== Records to process ==

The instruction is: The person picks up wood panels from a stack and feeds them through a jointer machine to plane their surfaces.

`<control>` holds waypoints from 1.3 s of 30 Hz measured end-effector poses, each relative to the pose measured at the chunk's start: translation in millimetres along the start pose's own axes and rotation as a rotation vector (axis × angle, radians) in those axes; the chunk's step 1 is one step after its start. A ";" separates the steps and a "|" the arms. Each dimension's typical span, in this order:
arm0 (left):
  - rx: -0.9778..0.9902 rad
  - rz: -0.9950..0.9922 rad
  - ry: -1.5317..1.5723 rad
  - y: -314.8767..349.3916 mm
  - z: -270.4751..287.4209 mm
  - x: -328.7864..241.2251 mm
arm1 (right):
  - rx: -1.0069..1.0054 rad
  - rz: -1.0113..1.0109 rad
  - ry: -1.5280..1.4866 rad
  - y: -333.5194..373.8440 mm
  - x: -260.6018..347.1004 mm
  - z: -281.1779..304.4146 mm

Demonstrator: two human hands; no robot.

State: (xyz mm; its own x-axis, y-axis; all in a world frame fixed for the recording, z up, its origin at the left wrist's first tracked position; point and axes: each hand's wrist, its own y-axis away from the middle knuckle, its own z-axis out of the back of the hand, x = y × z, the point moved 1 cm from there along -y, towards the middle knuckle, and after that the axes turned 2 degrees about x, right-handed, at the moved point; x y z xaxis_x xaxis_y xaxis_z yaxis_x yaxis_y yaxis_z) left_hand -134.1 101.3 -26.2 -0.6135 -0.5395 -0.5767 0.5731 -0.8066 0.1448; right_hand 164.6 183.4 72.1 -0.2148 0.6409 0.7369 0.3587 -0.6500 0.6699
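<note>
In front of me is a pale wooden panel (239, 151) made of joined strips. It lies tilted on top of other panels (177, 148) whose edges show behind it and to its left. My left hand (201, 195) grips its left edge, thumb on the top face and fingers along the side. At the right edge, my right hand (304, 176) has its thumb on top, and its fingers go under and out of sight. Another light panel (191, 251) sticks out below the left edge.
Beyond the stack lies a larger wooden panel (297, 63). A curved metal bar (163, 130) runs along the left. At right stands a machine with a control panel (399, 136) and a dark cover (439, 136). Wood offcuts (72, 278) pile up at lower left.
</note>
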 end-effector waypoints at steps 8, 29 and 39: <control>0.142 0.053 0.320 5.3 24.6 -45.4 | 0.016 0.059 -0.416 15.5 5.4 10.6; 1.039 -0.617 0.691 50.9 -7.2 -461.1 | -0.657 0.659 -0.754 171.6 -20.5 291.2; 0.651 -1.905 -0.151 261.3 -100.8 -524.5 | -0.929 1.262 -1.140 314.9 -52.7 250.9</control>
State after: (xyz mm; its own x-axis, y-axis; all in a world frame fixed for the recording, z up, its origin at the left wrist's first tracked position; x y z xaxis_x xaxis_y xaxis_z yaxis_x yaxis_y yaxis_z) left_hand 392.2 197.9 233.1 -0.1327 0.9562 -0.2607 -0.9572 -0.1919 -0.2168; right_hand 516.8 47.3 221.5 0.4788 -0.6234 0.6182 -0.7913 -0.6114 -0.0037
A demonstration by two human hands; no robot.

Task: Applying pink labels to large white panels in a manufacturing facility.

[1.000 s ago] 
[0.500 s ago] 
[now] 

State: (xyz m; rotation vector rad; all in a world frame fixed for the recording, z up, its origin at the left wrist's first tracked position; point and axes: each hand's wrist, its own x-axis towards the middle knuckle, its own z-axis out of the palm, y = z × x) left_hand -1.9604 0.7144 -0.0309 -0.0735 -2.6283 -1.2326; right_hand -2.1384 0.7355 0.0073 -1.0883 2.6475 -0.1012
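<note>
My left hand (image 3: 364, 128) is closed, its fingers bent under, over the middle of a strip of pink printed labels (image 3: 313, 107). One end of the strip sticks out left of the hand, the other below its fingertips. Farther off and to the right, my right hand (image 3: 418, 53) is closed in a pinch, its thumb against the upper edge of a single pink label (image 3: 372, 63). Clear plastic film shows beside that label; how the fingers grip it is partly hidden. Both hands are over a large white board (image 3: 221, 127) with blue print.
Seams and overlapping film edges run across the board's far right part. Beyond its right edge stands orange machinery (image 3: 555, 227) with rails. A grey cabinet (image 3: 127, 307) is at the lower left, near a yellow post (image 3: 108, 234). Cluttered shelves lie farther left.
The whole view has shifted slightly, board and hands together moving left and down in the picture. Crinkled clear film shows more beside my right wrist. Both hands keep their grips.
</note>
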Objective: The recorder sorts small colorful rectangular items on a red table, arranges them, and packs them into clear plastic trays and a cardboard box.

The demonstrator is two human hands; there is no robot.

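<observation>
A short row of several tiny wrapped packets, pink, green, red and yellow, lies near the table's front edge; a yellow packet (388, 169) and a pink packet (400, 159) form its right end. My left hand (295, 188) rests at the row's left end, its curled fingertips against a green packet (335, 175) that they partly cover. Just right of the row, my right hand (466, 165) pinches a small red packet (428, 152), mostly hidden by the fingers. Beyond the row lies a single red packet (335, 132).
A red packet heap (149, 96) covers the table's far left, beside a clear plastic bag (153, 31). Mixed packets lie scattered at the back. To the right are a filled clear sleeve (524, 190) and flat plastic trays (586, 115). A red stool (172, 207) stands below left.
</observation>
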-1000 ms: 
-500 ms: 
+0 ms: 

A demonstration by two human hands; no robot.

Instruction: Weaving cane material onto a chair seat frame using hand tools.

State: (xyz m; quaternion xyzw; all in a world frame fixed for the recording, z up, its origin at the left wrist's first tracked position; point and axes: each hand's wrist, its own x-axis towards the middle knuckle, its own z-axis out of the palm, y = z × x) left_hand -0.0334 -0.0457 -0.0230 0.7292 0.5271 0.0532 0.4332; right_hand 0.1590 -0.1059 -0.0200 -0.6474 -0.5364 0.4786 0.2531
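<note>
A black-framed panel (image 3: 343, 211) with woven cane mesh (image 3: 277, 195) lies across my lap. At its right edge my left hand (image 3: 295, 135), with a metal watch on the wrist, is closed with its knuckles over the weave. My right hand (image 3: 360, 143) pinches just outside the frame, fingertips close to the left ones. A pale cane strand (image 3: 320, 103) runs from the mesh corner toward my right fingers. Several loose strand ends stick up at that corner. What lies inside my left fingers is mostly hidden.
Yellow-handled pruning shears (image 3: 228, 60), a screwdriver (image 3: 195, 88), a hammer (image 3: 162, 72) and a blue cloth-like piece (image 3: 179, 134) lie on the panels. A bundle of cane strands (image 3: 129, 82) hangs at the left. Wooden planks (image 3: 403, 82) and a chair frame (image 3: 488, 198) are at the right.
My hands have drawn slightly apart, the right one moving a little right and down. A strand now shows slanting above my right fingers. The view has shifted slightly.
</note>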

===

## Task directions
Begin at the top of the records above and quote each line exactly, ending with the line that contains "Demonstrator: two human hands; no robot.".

## Result of the exercise
The instruction is: The person picks up wood panels from a stack and feeds them through a jointer machine to plane their surfaces.

`<control>` holds waypoints from 1.3 s of 30 Hz measured end-effector poses, each relative to the pose measured at the chunk's start: translation in millimetres along the start pose's own axes and rotation as a rotation vector (axis × angle, radians) in those axes; the chunk's step 1 is one step after its start. A ";" separates the steps and a "|" the arms. Each dimension's typical span, in this order:
arm0 (left):
  - rx: -0.9778..0.9902 rad
  - rz: -0.9950..0.9922 rad
  - ry: -1.5317..1.5723 rad
  - y: -314.8767..349.3916 mm
  - z: -270.4751..287.4209 mm
  - x: -328.7864..241.2251 mm
arm1 (right):
  - rx: -1.0069..1.0054 rad
  - rz: -1.0113..1.0109 rad
  - ry: -1.5280..1.4866 rad
  - y: -333.5194..373.8440 mm
  - x: -260.6018..347.1004 mm
  - z: -281.1779..304.4146 mm

Demonstrator: two human hands; no robot.

The requested output has been given in full.